Em termos de desempenho puro, a Huawei ainda está atrasada. O Ascend 910C, a geração anterior, oferecia aproximadamente 60% do desempenho do Nvidia H100 em tarefas de inferência, e H100 em si não é mais o melhor acelerador na linha da Nvidia. De acordo com estimativas no artigo, chips americanos são atualmente cerca de cinco vezes mais poderosos que contrapartes chinesas, e até 2027 o fosso pode aumentar para dezessete vezes.
A Huawei planeja fornecer cerca de 750 mil chips de IA em 2026, mas no total isso é apenas 3–5% da potência computacional agregada da Nvidia. Ainda assim, o que preocupa Huang não é o fosso atual, mas a trajetória: a China pode compensar hardware mais fraco pela escala de recursos energéticos, número de pesquisadores e qualidade de otimização. Isso já se manifestou no DeepSeek R2.
O modelo foi adiado várias vezes devido a problemas ao treinar em equipamento Huawei, e finalmente a empresa teve que retornar aos aceleradores Nvidia para treinamento, deixando chips chineses principalmente para inferência. Este episódio mostra que em treinamento pesado o fosso ainda é real. Mas o valor comercial surge não apenas na fase de treinamento.
Se a inferência na Huawei provar ser estável o suficiente e economicamente sólida, o mercado poderia aceitar um esquema em que aceleradores americanos deixem de ser obrigatórios pelo menos no lado da implantação. Nesse contexto, o paradoxo das restrições de exportação é particularmente marcante. A Nvidia retomou a produção de chips H200 mais poderosos para o mercado chinês, mas de acordo com a empresa, o lado chinês está bloqueando sua importação, protegendo seu produtor doméstico na forma da Huawei.
O CFO da Nvidia afirmou anteriormente que a empresa efetivamente não recebeu vendas de H200 na China. Simultaneamente, a pressão política está se intensificando nos EUA: legisladores estão discutindo se devem adicionar DeepSeek, Moonshot AI e MiniMax à lista de restrições de exportação. Acontece que medidas projetadas para desacelerar a China podem estar acelerando ainda mais a montagem do próprio stack de IA da China.

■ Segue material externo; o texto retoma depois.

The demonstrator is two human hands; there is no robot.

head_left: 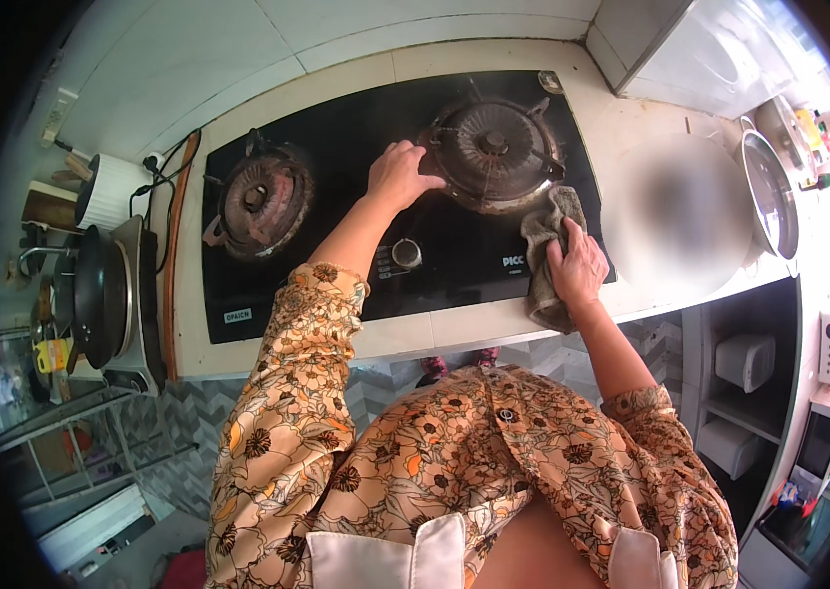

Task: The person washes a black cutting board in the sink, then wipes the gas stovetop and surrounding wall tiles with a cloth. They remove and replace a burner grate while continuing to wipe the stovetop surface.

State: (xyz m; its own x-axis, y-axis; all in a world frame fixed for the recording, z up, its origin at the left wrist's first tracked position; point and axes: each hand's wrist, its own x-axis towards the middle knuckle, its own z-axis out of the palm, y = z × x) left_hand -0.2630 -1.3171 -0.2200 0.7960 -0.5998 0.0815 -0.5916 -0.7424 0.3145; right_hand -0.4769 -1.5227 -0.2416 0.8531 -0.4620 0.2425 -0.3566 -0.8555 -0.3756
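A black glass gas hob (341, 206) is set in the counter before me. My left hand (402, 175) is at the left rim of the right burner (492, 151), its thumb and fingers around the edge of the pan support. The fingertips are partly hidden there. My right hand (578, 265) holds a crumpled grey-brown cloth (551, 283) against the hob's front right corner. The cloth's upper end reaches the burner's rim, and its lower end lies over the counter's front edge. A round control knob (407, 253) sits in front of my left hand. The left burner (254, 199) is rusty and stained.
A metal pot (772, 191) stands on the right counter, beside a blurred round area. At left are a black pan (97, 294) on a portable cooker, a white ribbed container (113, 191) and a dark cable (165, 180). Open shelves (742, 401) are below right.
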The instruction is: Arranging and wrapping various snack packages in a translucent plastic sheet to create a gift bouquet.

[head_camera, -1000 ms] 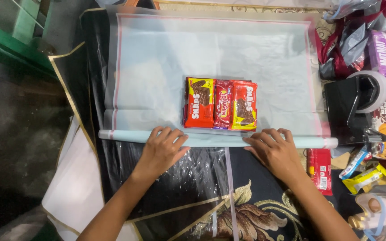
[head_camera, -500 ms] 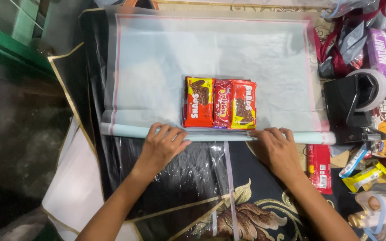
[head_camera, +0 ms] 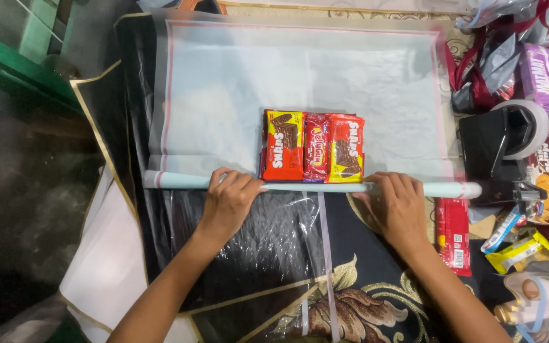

Para o mercado, isso significa uma mudança na própria lógica da competição. A questão não é mais apenas sobre quem tem os chips mais rápidos, mas sobre quem controla o ambiente padrão para desenvolver e implantar modelos. Se o DeepSeek provar que um grande sistema multimodal pode funcionar competitivamente no Huawei Ascend e CANN, vários pilares da vantagem americana estarão sob pressão: a dependência do mundo em CUDA, argumentos para controle de exportação e o hábito de construir infraestrutura de IA em torno da Nvidia por padrão.
Isso parece ser o que Huang teme — não a derrota de hoje, mas um cenário em que a alternativa chinesa deixa de ser um experimento e se torna um caminho padrão para toda a indústria.